Introduction: Arduino 2 Channel Relay
This instructable is for connecting your Arduino to a 2 Channel relay module and using your sketch to control the switches.
I bought the 2 Relay Module on eBay (for $9.50) to drive a couple of 240V parts (a vacuum cleaner and a rotary engraving tool) that I'm using with my CNC Etching mill (still under construction). The idea was that the controller of the CNC etching mill would turn both of these devices on when the machine was etching, one to do the etch, while the other sucked up all of the detritus from the etch.
In this instructable, I'm using:
- Arduino UNO
- 2 Relay Module
- 2 LED
- 2 220 ohm resistors
- some jumper wires (7 actually)
- 4 of the jumpers are Male to Female
- 3 of the jumpers are Male to Male
This instructable does not connect anything to the relays, it just runs them.
Step 1: Wire the Circuit Up
- Relay GND > Arduino GND
- Relay IN1 > Arduino A0
- Relay IN2 > Arduini A1
- Relay Vcc > Arduino 5V
I've connected some LED to the circuit to use as indicators, which is a little redundant as the Relay Module also has indicator LED on the board. You can leave these out of the circuit if you want ... although I plan to mount the LED on the project box and I'm not going to use light pipes on the SMD LED.
The LED are connecting to digital 12 and 13. These are connected to ground via 220 ohm resistors.
And there you have it, the Relay module is connected to the Arduino and you are good to go.
Step 2: Sketch It Up
The sketch is downloadable on this page.
The two relays are dimensioned in the top of the sketch:
int RELAY1 = A0;
int RELAY2 = A1;
Note that I am passing A0, A1 as integers ... neat, huh?
In setup() the relays are prepared using pinMode:
pinMode(RELAY1, OUTPUT);
and then set to HIGH using digitalWrite:
digitalWrite(LED1, HIGH);
Depending on how you are connecting your load to the relay NO = Normally Open or NC = Normally Closed, it's a pretty safe idea to ensure that the relay is initially OFF (in my case, that's HIGH).
Test your relay and don't just believe that it's either ON or OFF ... prove it to yourself.

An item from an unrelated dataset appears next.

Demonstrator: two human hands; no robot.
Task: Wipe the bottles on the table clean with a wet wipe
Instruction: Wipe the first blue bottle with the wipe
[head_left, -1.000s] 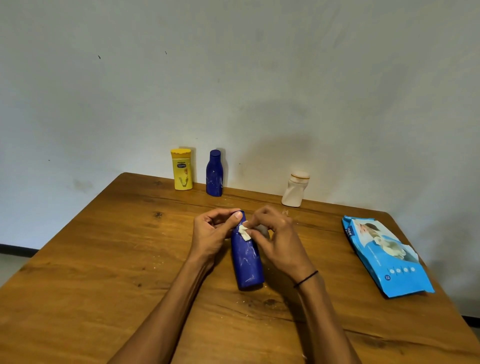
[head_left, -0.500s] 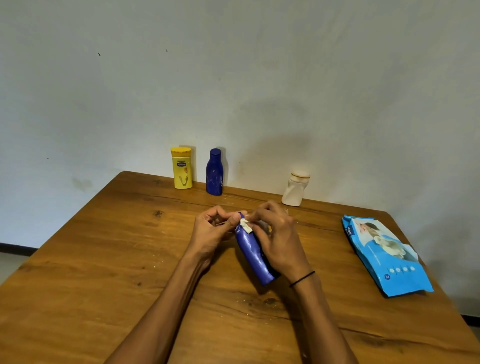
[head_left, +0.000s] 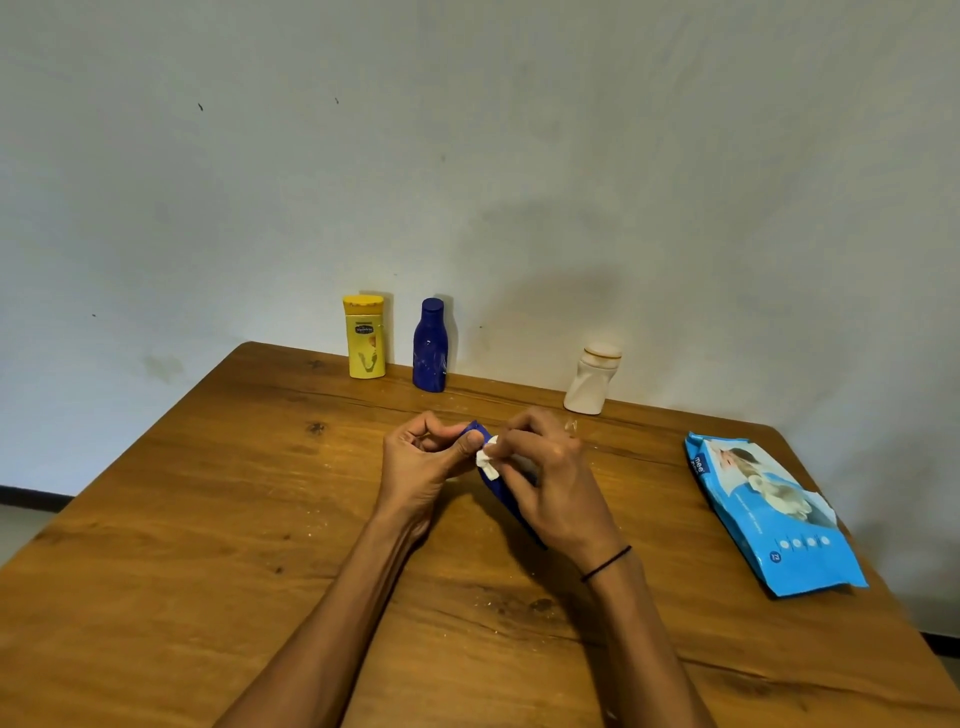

In the loop() we are just switching the state from HIGH to LOW for both of the relays. The relays can be operated independently, so you can use the 2 Relay Module to control two devices independently, maybe in response to 2 different sensors?
In this configuration, the relays are not supplying a load, but they are working. When the relay toggles OPEN and CLOSED, there will be an audible *CLICK* for each transition.
When you have connected the module to the Arduino, uploaded the sketch and powered it up, you'll get a click a second ... unless you change the value of "delayValue" of course.
As mentioned earlier, this is a very simple instructable without many parts and with a fairly terse description.
I'm going to make a garden watering system for my vegetable patch using this circuit with a 120L/hour pump and a simple hygrometer ... I'll show the relay in action in that later instructable.
Good luck and happy/safe play!
Attachments
Step 3: Relay With Load
After a little bit of effort, I cut up an old 5V DC wall wart to make a simple power supply on the relay side of the circuit. To do that, I simply cut the connection from the end of the wall wart, soldered an extension onto the negative lead (to make it longer and with a heat shrink shield). Then I tinned the positive lead and put it into the normally open (NO) screw terminal on the relay (channel 1).
I cut another piece of wire and tinned both ends and put it into the common (C) screw terminal on the relay (channel 1).
The Common lead and the Negative lead were then connected to an 8V lamp (something that I use for circuit testing as it is a good indication of load). Finally, I provided power to the Arduino and, yay, an 8V lamp blinky was born ... "Hello World!"
You may (or may not) notice that I disconnected the redundant LED from the circuit. This circuit has so many applications in home automation and for internet of things jiggery-pokery. Because the relay can handle up to 250V it will be able to control power to any 240V device in the house from lights to audio equipment.
On the other side of the circuit, the Arduino is a 5V device and can interact with 5V (and 3.3V) sensors and digital equipment.
This combination gives rise to a many possibilities from turning the kettle on when the front door opens (who doesn't want a cup of tea or coffee when they get home), sending an email message (with an attached photograph) to you when someone goes into your workshop, watering your precious vegetable patch when the soil moisture level gets too low, how about an automatic alert to a carer when your blood sugar gets too low? You are only limited by your imagination, budget and (to some degree) the availability of sensors.
All Hail The Rise of the Mad Home Scientist!